What you have to do: The answer must repeat each line of the material exactly.

Data section:
= = = = =
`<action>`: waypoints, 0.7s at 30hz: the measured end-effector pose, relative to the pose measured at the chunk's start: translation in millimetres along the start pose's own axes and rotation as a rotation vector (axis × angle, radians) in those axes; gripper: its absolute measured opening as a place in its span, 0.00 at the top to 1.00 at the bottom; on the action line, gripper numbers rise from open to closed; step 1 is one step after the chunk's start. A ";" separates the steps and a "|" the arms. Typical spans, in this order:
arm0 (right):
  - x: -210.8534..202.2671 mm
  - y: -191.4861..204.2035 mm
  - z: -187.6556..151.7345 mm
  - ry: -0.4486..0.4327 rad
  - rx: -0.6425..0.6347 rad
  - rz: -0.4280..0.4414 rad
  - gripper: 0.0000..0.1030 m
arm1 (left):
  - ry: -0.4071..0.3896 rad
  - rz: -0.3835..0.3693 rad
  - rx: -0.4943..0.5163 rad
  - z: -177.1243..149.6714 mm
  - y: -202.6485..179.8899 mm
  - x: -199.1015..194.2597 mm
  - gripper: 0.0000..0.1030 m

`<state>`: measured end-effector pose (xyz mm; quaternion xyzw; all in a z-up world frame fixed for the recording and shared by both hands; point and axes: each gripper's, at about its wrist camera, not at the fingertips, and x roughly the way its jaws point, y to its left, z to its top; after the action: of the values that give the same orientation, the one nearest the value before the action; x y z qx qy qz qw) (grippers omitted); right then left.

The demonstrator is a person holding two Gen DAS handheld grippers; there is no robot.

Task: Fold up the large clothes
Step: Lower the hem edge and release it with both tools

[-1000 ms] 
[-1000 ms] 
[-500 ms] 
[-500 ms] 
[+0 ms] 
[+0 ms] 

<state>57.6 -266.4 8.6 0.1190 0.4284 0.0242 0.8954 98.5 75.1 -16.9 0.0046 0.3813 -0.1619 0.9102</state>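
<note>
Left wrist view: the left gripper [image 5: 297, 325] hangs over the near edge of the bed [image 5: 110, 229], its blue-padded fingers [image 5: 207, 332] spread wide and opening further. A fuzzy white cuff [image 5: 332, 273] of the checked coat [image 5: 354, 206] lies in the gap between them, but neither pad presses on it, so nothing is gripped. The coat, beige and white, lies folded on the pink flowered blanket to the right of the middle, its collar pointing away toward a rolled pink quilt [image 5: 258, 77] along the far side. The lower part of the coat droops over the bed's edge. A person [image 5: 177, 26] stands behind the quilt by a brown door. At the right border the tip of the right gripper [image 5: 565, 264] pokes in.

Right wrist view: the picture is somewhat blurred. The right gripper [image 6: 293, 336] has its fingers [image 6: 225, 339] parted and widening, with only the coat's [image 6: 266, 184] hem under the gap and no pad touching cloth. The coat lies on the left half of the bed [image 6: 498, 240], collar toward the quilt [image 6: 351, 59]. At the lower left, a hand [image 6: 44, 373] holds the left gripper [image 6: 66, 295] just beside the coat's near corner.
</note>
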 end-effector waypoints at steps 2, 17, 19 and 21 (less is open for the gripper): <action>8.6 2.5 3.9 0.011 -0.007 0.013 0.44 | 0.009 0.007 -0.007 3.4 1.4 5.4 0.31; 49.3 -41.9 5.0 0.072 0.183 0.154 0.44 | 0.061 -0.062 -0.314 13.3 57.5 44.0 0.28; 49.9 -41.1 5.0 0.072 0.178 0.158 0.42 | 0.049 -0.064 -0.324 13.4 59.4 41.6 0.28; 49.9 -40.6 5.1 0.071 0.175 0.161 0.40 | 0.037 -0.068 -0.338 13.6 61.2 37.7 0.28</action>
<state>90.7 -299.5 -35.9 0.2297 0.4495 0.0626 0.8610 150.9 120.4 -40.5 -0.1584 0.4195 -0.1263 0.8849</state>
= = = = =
The answer:
`<action>`: waypoints, 0.7s at 30hz: the measured end-effector pose, relative to the pose measured at the chunk's start: translation in millimetres along the start pose's own axes and rotation as a rotation vector (axis × angle, radians) in those axes; gripper: its absolute measured opening as a place in its span, 0.00 at the top to 1.00 at the bottom; on the action line, gripper numbers rise from open to closed; step 1 is one step after the chunk's start. A ";" separates the steps and a "|" the arms. Typical spans, in this order:
arm0 (right):
  - x: -210.8534..202.2671 mm
  - y: -191.4861..204.2035 mm
  - z: -187.6556..151.7345 mm
  - ry: -0.4486..0.4327 rad
  - rx: -0.6425..0.6347 rad
  - rz: -0.4280..0.4414 rad
  - gripper: 0.0000..0.1030 m
arm1 (left):
  - ry: -0.4071..0.3896 rad
  - rz: -0.3835..0.3693 rad
  - rx: -0.4943..0.5163 rad
  - z: -177.1243..149.6714 mm
  - y: -202.6485..179.8899 mm
  - x: -199.1015..194.2597 mm
  - gripper: 0.0000..0.1030 m

`<state>`: measured end-effector pose (xyz mm; quaternion xyzw; all in a z-up world frame fixed for the recording and shared by both hands; point and axes: each gripper's, at about its wrist camera, not at the fingertips, and x roughly the way its jaws point, y to its left, z to its top; after the action: of the values that give the same orientation, the one nearest the value before the action; x y z qx qy qz qw) (grippers omitted); right then left.

The demonstrator is a person holding two Gen DAS handheld grippers; there is no robot.

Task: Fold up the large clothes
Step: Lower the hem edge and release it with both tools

[-1000 ms] 
[-1000 ms] 
[-500 ms] 
[-500 ms] 
[+0 ms] 
[+0 ms] 

<state>57.6 -266.4 8.6 0.1190 0.4284 0.0242 0.8954 98.5 75.1 -16.9 0.0046 0.3813 -0.1619 0.9102</state>
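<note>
Left wrist view: the left gripper [image 5: 297, 325] hangs over the near edge of the bed [image 5: 110, 229], its blue-padded fingers [image 5: 207, 332] spread wide and opening further. A fuzzy white cuff [image 5: 332, 273] of the checked coat [image 5: 354, 206] lies in the gap between them, but neither pad presses on it, so nothing is gripped. The coat, beige and white, lies folded on the pink flowered blanket to the right of the middle, its collar pointing away toward a rolled pink quilt [image 5: 258, 77] along the far side. The lower part of the coat droops over the bed's edge. A person [image 5: 177, 26] stands behind the quilt by a brown door. At the right border the tip of the right gripper [image 5: 565, 264] pokes in.

Right wrist view: the picture is somewhat blurred. The right gripper [image 6: 293, 336] has its fingers [image 6: 225, 339] parted and widening, with only the coat's [image 6: 266, 184] hem under the gap and no pad touching cloth. The coat lies on the left half of the bed [image 6: 498, 240], collar toward the quilt [image 6: 351, 59]. At the lower left, a hand [image 6: 44, 373] holds the left gripper [image 6: 66, 295] just beside the coat's near corner.
</note>
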 end-effector waypoints at steps 2, 17, 19 and 21 (less is open for the gripper): <action>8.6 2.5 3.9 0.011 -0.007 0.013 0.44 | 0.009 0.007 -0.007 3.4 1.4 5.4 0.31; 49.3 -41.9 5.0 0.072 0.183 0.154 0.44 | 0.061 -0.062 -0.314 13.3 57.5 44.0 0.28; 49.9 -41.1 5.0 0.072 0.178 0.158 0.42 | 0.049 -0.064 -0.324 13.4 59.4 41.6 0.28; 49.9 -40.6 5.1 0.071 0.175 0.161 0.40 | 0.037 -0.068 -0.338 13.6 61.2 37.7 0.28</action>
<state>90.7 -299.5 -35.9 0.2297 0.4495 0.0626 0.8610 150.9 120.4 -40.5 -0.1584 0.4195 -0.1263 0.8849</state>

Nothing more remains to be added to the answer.